Event Panelists + Moderator
Jaffer Kolb is a designer based in New York and co-founder of the award-winning architectural practice N/A. He sometimes writes, sometimes curates, and often teaches—most recently at Yale University, Columbia University, and Cooper Union. He was the 2015 Muschenheim Fellow at the University of Michigan, and before that worked as a designer in New York, Chicago, and Los Angeles. His work has appeared in numerous exhibitions and has been published internationally. Previously he worked on the 13th Venice Architecture Biennial under David Chipperfield, and before that served as the US Editor of the Architectural Review. He holds a Master of Architecture from Princeton University, a Master’s in Urban Planning from the London School of Economics, and his Bachelor of Arts in Film Studies from Wesleyan University.
Tag Christof is a photographer and writer based in Los Angeles, CA and Santa Fe, NM. He tells stories about design and architecture, automobiles and the road, and the dark side of innovation. His recent clients include The New York Times, The Intercept, Design Within Reach, The Guardian, and Hello Mr., and he is a Central Saint Martins MA graduate and former editor-in-chief of Human Being Journal.

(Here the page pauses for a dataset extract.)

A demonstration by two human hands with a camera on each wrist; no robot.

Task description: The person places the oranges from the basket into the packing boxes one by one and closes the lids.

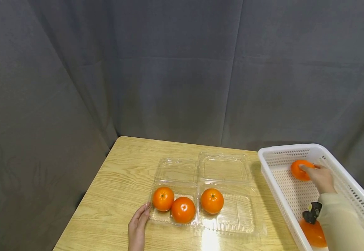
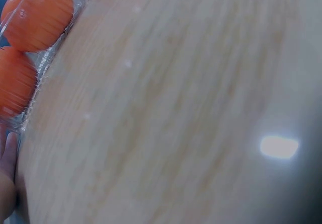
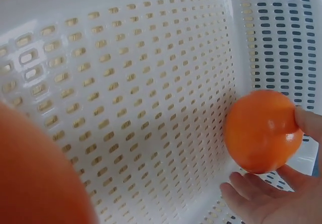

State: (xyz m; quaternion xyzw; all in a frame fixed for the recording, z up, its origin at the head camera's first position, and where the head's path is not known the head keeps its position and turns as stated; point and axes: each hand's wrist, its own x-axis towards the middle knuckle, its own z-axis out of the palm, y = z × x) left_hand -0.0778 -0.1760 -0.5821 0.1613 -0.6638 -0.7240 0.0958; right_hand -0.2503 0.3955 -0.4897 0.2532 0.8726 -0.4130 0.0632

Rubén Esparza is an artist and independent curator based in Los Angeles. Esparza’s studio practice spans painting, drawings and digital work, mixing it with elements of Conceptualism, ethnicity and Queer Culture. His curatorial work focuses on under-represented artists primarily in the queer and ethnic communities. His work is included as part of the permanent collections of the Los Angeles County Museum of Art, Museum of Contemporary Art San Diego, the Santa Barbara Museum, National Museum of Mexican Art, Chicago, Illinois, among others.
Natania Meeker is an associate professor of French and comparative literature at the University of Southern California. She published Voluptuous Philosophy: Literary Materialism in the French Enlightenment with Fordham University Press in 2006. Her research and teaching interests include animated and animating plants, vegetal ontologies, plant art and media, materialisms old and new, feminist theory and thought, and the Enlightenment, broadly conceived. She was named Chevalier de l’Ordre des Palmes Académiques in 2017.
Natou Fall (moderator) is a Senegalese-American interdisciplinary visual artist and creative director working across sculpture, film, makeup artistry, and design. Her practice embraces notions of multiplicity, and glamour to embolden radical self acceptance, and challenge classical notions of beauty rooted in whiteness and heteronormativity.
Trained as an architect, Fall’s developed procedural techniques of layering, casting, assemblage, and digital techniques of collage, and illustration. After receiving a Bachelors of Fine Arts in Interior Architecture and Design from the George Washington University, she went on to receive a Master’s in Architecture from SCI-Arc. In September of 2019 she received the Frank and Bertha Gehry Prize for her graduate thesis installation Shaping Face.
Fall has been commissioned by brands like Sonos and Ami Colé, and worked on productions for performing artists Janelle Monae, and D’Smoke. She is currently design studio faculty at SCI-Arc, and working on projects in Los Angeles.
This event is generously supported by the National Endowment for the Arts.